▶ Problem details: What is wanted is every line below from the one with "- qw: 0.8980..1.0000" up to and including the one with "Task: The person", retyped exactly, pictures excluded, nothing else.

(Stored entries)
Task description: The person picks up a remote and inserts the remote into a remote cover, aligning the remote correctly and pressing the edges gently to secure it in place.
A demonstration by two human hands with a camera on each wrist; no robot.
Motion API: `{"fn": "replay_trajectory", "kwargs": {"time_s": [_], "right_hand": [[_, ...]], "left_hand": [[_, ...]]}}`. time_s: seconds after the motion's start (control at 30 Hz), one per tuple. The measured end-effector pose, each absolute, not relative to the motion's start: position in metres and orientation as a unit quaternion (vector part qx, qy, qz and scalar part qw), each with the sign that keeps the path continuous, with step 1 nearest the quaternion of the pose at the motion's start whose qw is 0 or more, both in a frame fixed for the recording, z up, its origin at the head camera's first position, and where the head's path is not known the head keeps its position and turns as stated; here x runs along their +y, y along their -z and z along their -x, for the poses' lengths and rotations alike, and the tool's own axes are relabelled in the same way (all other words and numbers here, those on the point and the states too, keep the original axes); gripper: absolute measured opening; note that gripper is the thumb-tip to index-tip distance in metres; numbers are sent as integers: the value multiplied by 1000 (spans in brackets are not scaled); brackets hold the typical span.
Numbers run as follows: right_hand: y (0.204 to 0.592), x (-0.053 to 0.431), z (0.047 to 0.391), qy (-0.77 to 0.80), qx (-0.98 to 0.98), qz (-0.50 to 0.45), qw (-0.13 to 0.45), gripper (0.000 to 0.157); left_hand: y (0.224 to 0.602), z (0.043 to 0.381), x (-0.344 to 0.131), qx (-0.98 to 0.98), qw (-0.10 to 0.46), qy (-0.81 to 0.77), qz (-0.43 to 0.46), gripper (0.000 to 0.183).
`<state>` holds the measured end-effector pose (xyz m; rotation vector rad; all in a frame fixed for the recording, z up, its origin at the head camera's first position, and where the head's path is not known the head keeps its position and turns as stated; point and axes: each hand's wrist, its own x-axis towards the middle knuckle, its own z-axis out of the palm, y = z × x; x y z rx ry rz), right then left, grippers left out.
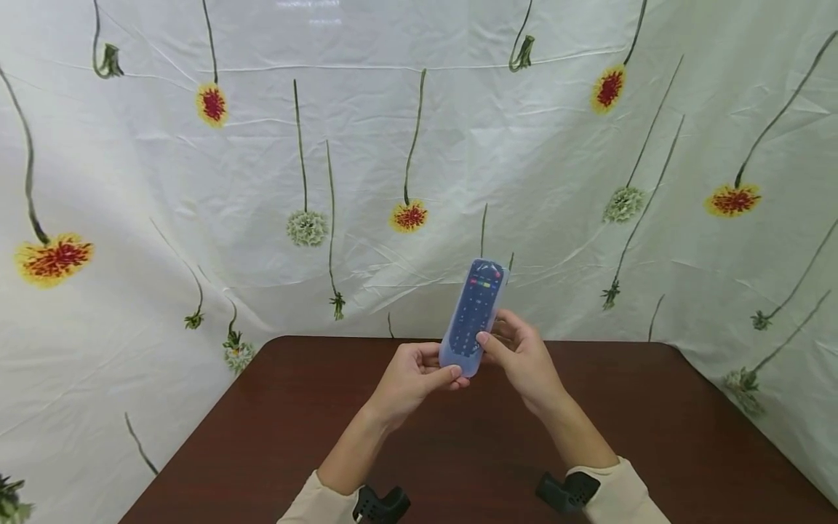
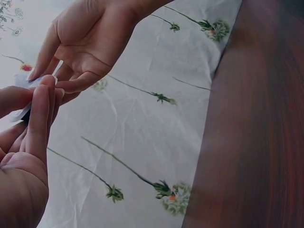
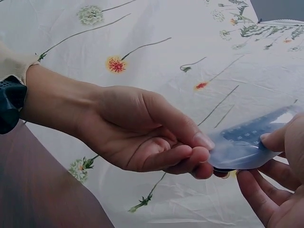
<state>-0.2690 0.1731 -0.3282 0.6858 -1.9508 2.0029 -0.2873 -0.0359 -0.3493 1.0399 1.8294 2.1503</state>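
A dark remote control in a translucent bluish cover is held up above the table's far edge, tilted with its top leaning right. Its buttons face me, with a few coloured ones near the top. My left hand grips the bottom end, thumb on the front of the cover. On the right side, my right hand holds it with the thumb pressed on the lower buttons and the fingers behind. In the left wrist view the two hands mostly hide the remote.
Below the hands is a dark brown table. Behind it hangs a white cloth printed with flowers, which also runs along both sides. Black wrist devices sit at both cream sleeves.
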Motion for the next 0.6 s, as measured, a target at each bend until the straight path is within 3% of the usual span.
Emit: {"fn": "replay_trajectory", "kwargs": {"time_s": [0.6], "right_hand": [[323,171,266,-714,-659,-193,135,33]], "left_hand": [[342,284,-39,651,52,-664,-364,26]]}}
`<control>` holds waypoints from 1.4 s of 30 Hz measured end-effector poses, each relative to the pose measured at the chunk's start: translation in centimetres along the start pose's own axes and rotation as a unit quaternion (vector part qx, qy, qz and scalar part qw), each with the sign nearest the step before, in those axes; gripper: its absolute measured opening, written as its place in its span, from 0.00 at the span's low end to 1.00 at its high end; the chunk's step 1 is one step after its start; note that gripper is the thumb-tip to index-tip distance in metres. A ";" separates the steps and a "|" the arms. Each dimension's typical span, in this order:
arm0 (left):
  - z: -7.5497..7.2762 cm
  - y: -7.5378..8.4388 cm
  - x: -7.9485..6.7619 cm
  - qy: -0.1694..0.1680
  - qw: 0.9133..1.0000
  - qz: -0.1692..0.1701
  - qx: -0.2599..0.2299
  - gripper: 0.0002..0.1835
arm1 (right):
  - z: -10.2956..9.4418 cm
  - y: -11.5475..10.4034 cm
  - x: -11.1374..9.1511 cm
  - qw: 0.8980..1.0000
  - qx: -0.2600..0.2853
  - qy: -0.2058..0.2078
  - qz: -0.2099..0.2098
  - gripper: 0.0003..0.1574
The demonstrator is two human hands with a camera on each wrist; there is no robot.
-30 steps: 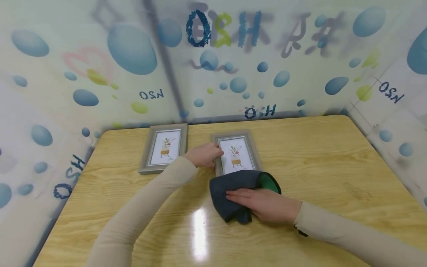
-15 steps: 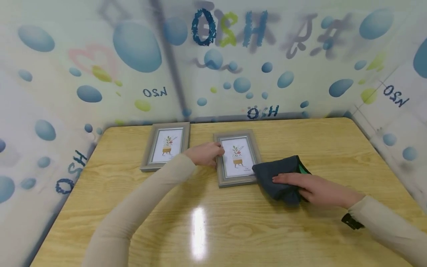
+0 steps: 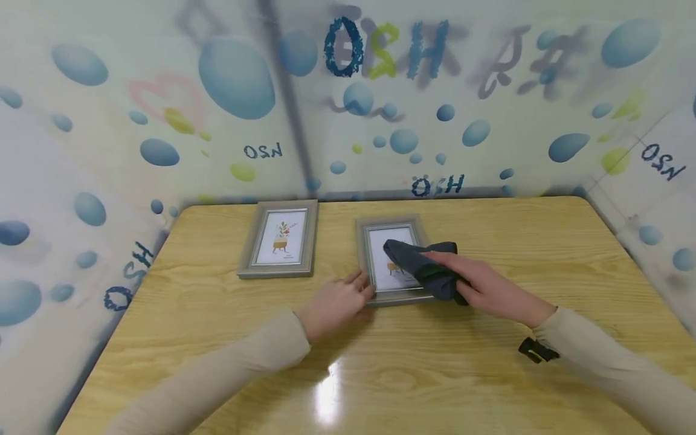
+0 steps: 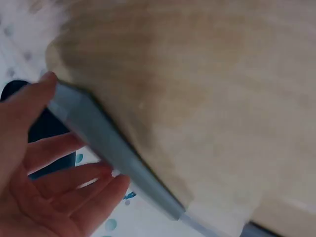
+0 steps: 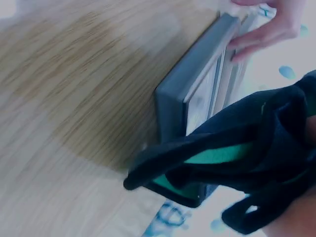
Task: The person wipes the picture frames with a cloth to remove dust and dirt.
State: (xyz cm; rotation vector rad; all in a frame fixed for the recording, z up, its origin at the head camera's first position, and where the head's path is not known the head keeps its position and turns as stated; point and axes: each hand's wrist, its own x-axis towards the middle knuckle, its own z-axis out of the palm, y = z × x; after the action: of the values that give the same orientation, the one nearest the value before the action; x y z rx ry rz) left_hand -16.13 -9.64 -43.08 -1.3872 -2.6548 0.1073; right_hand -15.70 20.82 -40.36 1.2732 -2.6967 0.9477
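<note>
In the head view, a dark blue-grey cloth [image 3: 418, 266] with a green inner side is bunched in my right hand [image 3: 489, 287], which grips it. The cloth lies over the right part of a grey picture frame [image 3: 402, 298] and partly hides its flower-pot print. My left hand [image 3: 337, 305] touches this frame at its near left corner. In the left wrist view, the thumb of that left hand [image 4: 64, 182] is at one end of the frame edge [image 4: 118, 145], its fingers spread along it. The right wrist view shows the cloth [image 5: 222, 148] folded over the frame's corner.
A second, similar picture frame [image 3: 280, 238] lies to the left on the wooden table [image 3: 435, 374]. Behind the table stands a wall [image 3: 304, 121] patterned with blue and green drops. A black band [image 3: 537, 350] hangs at the right sleeve.
The cloth first moved right, off the near edge of the frame, then back left onto its picture. My left hand has shifted from the frame's left side down to its near left corner.
</note>
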 end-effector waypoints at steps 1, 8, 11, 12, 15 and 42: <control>0.2 0.4 0.0 0.003 0.999 0.000 0.031 0.14 | 0.3 -0.2 0.4 1.000 -0.005 -0.004 -0.014 0.42; 0.5 1.6 0.5 0.020 0.992 0.036 0.118 0.15 | 2.5 -1.3 1.7 0.998 -0.010 -0.056 -0.021 0.38; 0.5 1.9 0.4 0.012 0.994 0.046 0.096 0.13 | 3.2 -1.5 2.1 0.997 -0.024 -0.069 -0.015 0.34; 0.5 2.0 0.4 0.009 0.995 0.050 0.090 0.12 | 3.4 -1.5 2.2 0.997 -0.031 -0.075 -0.014 0.33; 0.3 2.3 0.2 -0.002 0.996 0.061 0.063 0.07 | 3.9 -1.5 2.8 0.994 -0.050 -0.097 -0.021 0.31; -0.4 1.7 0.5 -0.025 0.996 0.083 0.032 0.06 | 3.1 0.9 6.9 0.968 -0.078 -0.234 -0.033 0.33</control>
State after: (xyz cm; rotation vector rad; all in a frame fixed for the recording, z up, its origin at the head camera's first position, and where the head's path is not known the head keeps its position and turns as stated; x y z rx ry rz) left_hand -14.94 -8.25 -42.82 -1.6009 -2.5460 0.2454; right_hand -20.23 14.75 -41.59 1.7229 -2.9554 0.4569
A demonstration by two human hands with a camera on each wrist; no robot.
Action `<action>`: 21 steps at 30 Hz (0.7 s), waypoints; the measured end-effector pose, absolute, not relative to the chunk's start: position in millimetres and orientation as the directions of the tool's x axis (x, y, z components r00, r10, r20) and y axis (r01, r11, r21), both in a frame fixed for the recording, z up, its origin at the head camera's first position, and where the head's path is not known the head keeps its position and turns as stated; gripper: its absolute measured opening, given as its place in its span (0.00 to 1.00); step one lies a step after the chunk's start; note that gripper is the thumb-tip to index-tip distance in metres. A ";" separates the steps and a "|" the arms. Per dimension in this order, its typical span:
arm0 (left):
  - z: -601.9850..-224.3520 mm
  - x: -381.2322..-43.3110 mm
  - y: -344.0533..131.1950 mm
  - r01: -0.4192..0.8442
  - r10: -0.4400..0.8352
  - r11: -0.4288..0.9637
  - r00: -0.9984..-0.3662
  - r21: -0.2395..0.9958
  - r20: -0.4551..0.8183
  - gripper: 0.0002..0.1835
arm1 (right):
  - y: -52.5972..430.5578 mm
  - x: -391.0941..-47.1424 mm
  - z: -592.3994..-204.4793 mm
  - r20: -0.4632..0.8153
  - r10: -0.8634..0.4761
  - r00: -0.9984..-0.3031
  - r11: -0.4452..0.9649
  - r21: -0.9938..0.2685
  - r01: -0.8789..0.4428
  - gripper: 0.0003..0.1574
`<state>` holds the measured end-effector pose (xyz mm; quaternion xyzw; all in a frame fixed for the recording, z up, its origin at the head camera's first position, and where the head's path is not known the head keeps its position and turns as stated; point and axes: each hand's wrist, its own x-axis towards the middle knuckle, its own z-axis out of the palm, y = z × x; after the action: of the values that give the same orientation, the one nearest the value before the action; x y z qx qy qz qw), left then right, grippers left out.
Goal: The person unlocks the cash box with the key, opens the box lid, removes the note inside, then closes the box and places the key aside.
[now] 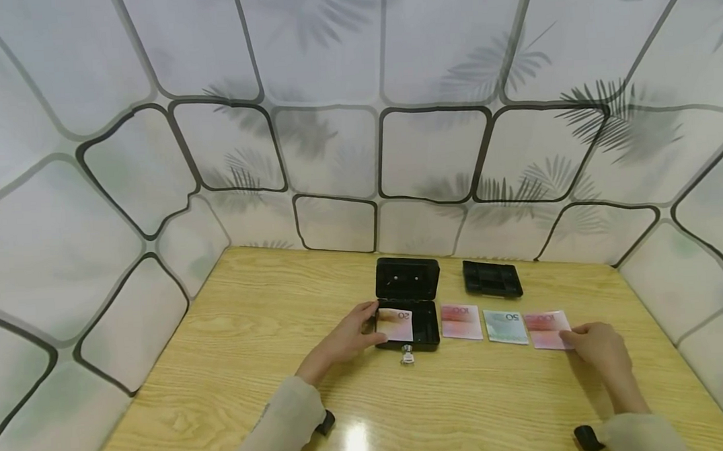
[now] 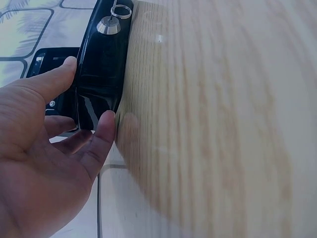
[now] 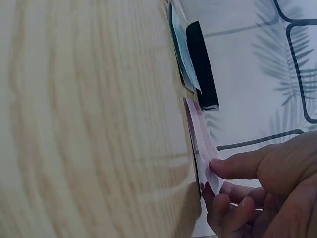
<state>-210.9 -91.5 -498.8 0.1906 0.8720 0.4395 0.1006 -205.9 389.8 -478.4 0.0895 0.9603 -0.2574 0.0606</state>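
- Right hand [image 1: 602, 351]: grip pinches right edge of rightmost red note [image 1: 546, 326], on bench [image 1: 496, 401]; lift level, don't crease.
- Left hand [image 1: 345, 338]: grip holds box [image 1: 427, 346] by left side; keep steady.
- Tray [image 1: 492, 279] farther back; steer clear.

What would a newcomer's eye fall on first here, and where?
Probably the open, black rectangular box, its left end held by the left hand, with a pinkish paper note marked 20 inside. Then three rectangular paper notes right of it, pink, pale green and pink, the last pinched by the right hand. Behind the woodgrain table rises a white backdrop with dark outlines and palm fronds.
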 end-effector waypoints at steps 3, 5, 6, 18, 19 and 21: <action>-499.5 -210.9 -91.4 0.234 0.416 0.545 -0.909 0.805 -0.017 0.42 | 387.9 -204.7 -478.4 -0.173 0.156 -0.972 0.853 -0.472 0.221 0.34; -499.6 -210.9 -91.5 0.230 0.414 0.543 -0.910 0.808 -0.020 0.42 | 386.7 -203.7 -479.2 -0.171 0.167 -0.971 0.850 -0.475 0.229 0.34; -499.8 -211.0 -91.5 0.229 0.413 0.543 -0.910 0.808 -0.020 0.42 | 386.2 -203.3 -479.8 -0.169 0.170 -0.971 0.848 -0.476 0.232 0.33; -500.9 -210.9 -91.6 0.230 0.416 0.528 -0.909 0.818 -0.013 0.42 | 385.3 -202.2 -484.7 -0.168 0.193 -0.967 0.842 -0.478 0.251 0.32; -500.7 -210.8 -91.7 0.229 0.415 0.528 -0.910 0.818 -0.013 0.42 | 385.4 -202.2 -485.0 -0.165 0.191 -0.968 0.843 -0.477 0.247 0.32; -500.4 -210.5 -91.7 0.229 0.415 0.530 -0.910 0.817 -0.014 0.42 | 385.8 -202.4 -485.5 -0.161 0.189 -0.969 0.845 -0.476 0.244 0.32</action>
<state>-210.5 -91.7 -500.4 0.1854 0.8683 0.4482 0.1040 -202.4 385.8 -485.5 0.1129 0.9590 -0.2544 0.0537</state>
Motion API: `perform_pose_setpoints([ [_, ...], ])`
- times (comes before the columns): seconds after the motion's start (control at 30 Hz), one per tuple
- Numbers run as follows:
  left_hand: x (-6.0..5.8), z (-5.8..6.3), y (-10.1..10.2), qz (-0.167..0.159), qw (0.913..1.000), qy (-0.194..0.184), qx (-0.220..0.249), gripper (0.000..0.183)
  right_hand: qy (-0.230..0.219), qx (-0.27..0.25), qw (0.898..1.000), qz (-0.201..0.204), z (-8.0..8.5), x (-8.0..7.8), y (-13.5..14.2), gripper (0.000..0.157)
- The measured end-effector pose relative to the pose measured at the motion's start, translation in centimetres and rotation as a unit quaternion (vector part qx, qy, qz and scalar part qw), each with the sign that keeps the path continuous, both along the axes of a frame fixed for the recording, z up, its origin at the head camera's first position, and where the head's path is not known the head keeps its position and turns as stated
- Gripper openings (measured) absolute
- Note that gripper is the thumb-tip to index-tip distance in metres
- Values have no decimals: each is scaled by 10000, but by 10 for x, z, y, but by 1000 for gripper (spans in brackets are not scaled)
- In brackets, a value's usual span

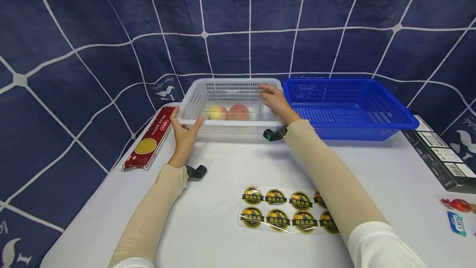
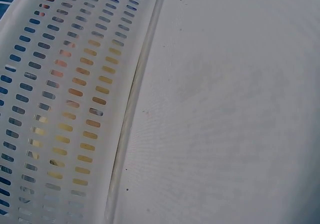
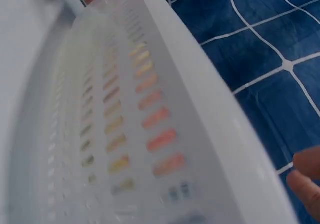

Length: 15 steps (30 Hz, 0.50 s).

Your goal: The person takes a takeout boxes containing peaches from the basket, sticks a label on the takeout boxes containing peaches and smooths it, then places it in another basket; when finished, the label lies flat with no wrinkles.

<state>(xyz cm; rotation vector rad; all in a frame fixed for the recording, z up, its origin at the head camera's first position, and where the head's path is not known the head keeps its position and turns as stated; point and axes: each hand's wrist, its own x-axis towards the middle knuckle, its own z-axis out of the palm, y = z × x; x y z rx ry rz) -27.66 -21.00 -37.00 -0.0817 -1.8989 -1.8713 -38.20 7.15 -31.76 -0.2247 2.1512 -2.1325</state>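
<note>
A white perforated plastic basket (image 1: 238, 128) stands at the back of the table. Inside it lies a clear plastic box (image 1: 256, 113) with two round fruits, a yellowish one (image 1: 217, 112) and a pinkish-red one (image 1: 239, 112). At the basket's front left corner is my left hand (image 1: 183, 137), thumb and fingers spread around the corner at the rim. My right hand (image 1: 274, 101) is over the basket's right end, fingers loosely bent with nothing in them. In the right wrist view its fingertips (image 3: 306, 184) show beside the white rim.
A blue basket (image 1: 346, 125) adjoins the white one on the right. Left is a red pasta packet (image 1: 152, 137). In front lies a sheet of round fruit stickers (image 1: 277, 210), partly under my right forearm. A dark box (image 1: 442, 152), red-wrapped candy (image 1: 459, 205) and small blue packet (image 1: 456, 223) lie right.
</note>
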Motion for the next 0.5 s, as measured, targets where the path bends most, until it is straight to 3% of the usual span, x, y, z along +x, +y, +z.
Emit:
perform_pose_setpoints([
  [0.2,-1,0,-1,-28,10000,47,-82,84,-44,1136,9935,78,0,5,-10,59],
  [0.4,0,1,0,101,9998,-67,-157,84,-739,1330,9857,727,-1,3,-11,74],
  [0.5,2,2,0,119,9997,-106,-164,84,-846,1418,9823,886,-3,0,-13,79],
])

▶ Answer to the exercise:
  - qw: 0.8980..1.0000
  - qx: -0.2600..0.2853
  - qy: -0.2058..0.2078
  - qz: -0.2099..0.2098
  - gripper: 0.0003..0.1574
The demonstrator is two human hands with a camera on each wrist; there is no robot.
-30 steps: 
-15 steps: 
+0 steps: 
+0 steps: 
+0 steps: 
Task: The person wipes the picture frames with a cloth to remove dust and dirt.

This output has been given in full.